In 1982, the young Japanese immigrant, Midori Goto, made her concert debut with the New York Philharmonic under the baton of the legendary Zubin Mehta. The young violinist was only 11 at the time. Three years later at the ripe age of 14, she famously broke her violin playing Leonard Bernstein’s Serenade at Tanglewood, under the baton of the composer himself. The New York Times headline for the concert said, “Girl, 14, conquers Tanglewood with 3 violins.”
Flash forward to 2013 and the now veteran of the concert scene, and chair of the String Department at USC’s Thorton School of Music, who only goes by her first name, Midori, played Bela Bartok’s Violin Concerto No. 2 at Strathmore on Saturday evening as a guest of the Baltimore Symphony Orchestra, conducted by Gilbert Varga.
It is only fitting that Midori goes by her first name only. She is to the violin what Cher, Madonna, and Beyonce are to pop music – true greats that only need one name to be instantly recognized.
Midori played the Bartok piece with fiery passion and technical maneuvering on her instrument that made the violin become an extension of her silky arm. From the opening duet with her and the harp to the second movement’s theme and variations motif, Midori displayed a musicality of the piece that was no doubt what Bartok intended when he wrote the concerto for Zoltán Székely. In fact, this piece has probably not been played with such passion since Székely himself premiered it in 1939.
While the first two movements of the piece where a display of artistic brilliance, she outdid herself in the final movement’s difficult cadenza. Composed primarily of double stops, Midori’s interpretation of the cadenza is a work of art. Upon completion of the concerto there was a brief silence in concert hall as the audience was processing what we just witnessed. Then as if the audience rehearsed, jumped to their feet in a standing ovation that lasted what seemed like an eternity. And rightfully so, Midori earned every minute of it. Somewhere in the rafters at Strathmore the memory of this brilliant performance will resonant for an eternity. And that is something only reserved for the great one-named artists.
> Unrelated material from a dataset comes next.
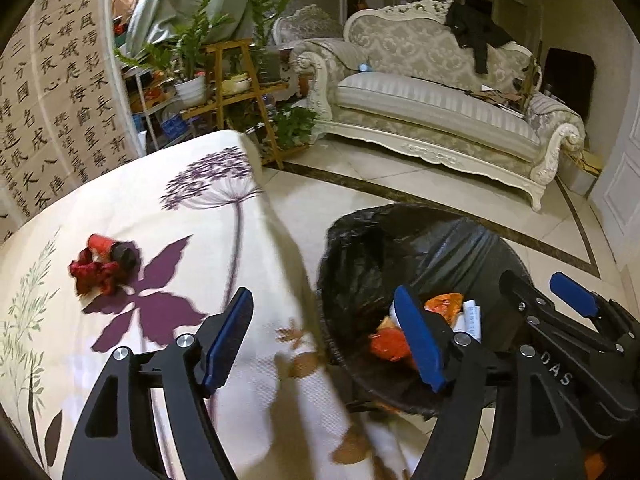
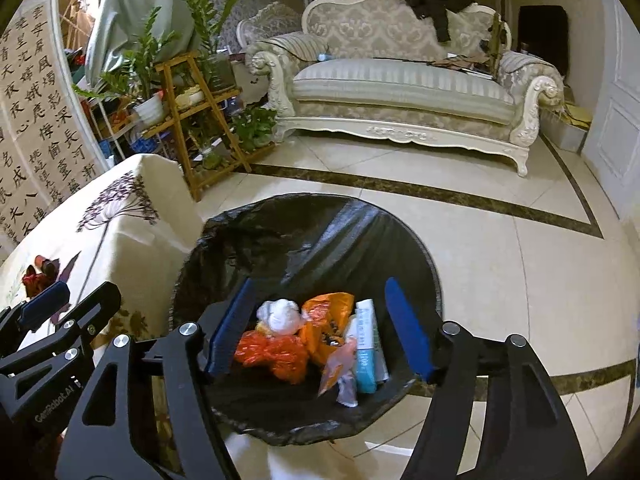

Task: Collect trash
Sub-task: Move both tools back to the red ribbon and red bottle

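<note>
A bin lined with a black bag [image 2: 304, 216] stands on the floor beside a table under a flowered cloth [image 1: 132, 208]. In it lie orange wrappers [image 2: 280, 354], a white wad [image 2: 280, 314], a blue-and-white box [image 2: 370, 344] and a blurred pink piece of plastic [image 2: 338, 364]. My right gripper [image 2: 320, 292] hangs open above the bin with nothing between its pads. Open and empty as well, my left gripper [image 1: 324, 312] straddles the table's edge and the bin's rim [image 1: 400, 216]. A crumpled red and dark piece of trash [image 1: 104, 264] lies on the cloth, left of the left gripper.
A cream carved sofa [image 1: 432, 104] with dark clothing on its back stands across the tiled floor [image 2: 500, 248]. A wooden plant stand [image 1: 236, 92] with potted plants is behind the table. A calligraphy panel [image 1: 52, 92] fills the left side, and a white door [image 2: 616, 120] is at the right.
</note>
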`<state>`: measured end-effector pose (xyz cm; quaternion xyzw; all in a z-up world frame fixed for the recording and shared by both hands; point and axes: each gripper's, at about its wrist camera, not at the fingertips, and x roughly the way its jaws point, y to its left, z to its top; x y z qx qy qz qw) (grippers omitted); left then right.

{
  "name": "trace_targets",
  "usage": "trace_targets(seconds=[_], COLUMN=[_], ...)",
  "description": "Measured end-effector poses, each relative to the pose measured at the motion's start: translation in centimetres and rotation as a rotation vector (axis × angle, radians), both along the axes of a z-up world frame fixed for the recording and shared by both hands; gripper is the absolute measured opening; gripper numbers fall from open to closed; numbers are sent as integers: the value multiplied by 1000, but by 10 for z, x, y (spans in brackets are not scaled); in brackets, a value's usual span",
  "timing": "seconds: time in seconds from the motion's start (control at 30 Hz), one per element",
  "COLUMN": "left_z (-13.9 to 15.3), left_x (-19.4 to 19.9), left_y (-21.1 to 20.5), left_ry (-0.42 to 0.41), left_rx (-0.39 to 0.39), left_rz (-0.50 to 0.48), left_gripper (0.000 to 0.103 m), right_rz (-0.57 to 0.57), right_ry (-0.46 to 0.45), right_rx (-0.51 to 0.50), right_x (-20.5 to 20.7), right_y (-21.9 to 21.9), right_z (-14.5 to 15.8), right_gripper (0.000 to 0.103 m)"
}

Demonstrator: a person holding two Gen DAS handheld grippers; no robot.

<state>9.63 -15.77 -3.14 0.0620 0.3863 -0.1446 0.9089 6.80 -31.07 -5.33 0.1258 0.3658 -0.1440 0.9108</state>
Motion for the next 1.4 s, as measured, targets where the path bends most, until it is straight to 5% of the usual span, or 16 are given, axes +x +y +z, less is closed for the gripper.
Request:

The second half of the evening, the Baltimore Symphony Orchestra played Brahms Symphony No. 1. The first symphony by the Viennese composer was methodically played by the BSO while Maestro Varga conducted scoreless. Brahms was considered by many scholars of his day to continue the great symphonic work that Beethoven started and this would be the first of only four that he would write, and this particular piece is widely dubbed “Beethoven’s Tenth” as it is almost an homage to the late genius. Varga chose a little brisker tempo to present this piece with lots of energy and the Beethoven-esq pastorale theme in the final movement fell a little flat in both style and intonation because of this.
The BSO has a long history of bringing in celebrated guest artists and conductors Saturday evening’s concert has a great reminder of the fabulous offerings this symphony gives us.
Running Time: Approximately two hours, with one intermission.
Midori and The BSO performed one-night only on April 27, 2013 at The Music Center at Strathmore – 5301 Tuckerman Lane, in North Bethesda, MD. For future events, check their calendar.
Midori has a non-profit dedicated to bringing music to students of New York City. From her website: Founded in 1992 by the world-renowned violinist, Midori, and a committed board of directors, Midori & Friends has enhanced the lives of almost 200,000 under-served New York City children and their families through providing high-quality music education programs and initiatives. We serve over 15,000 students annually in 40 public schools and community agency sites within New York City’s most disadvantaged communities. Focusing on children with little or no access to the arts, our programs are offered at no cost to students and available to all children regardless of their musical ability, education, or economic background. In many cases, our music programs provide the first experiences in which children become engaged in school, realize a sense of accomplishment, and attain self-confidence.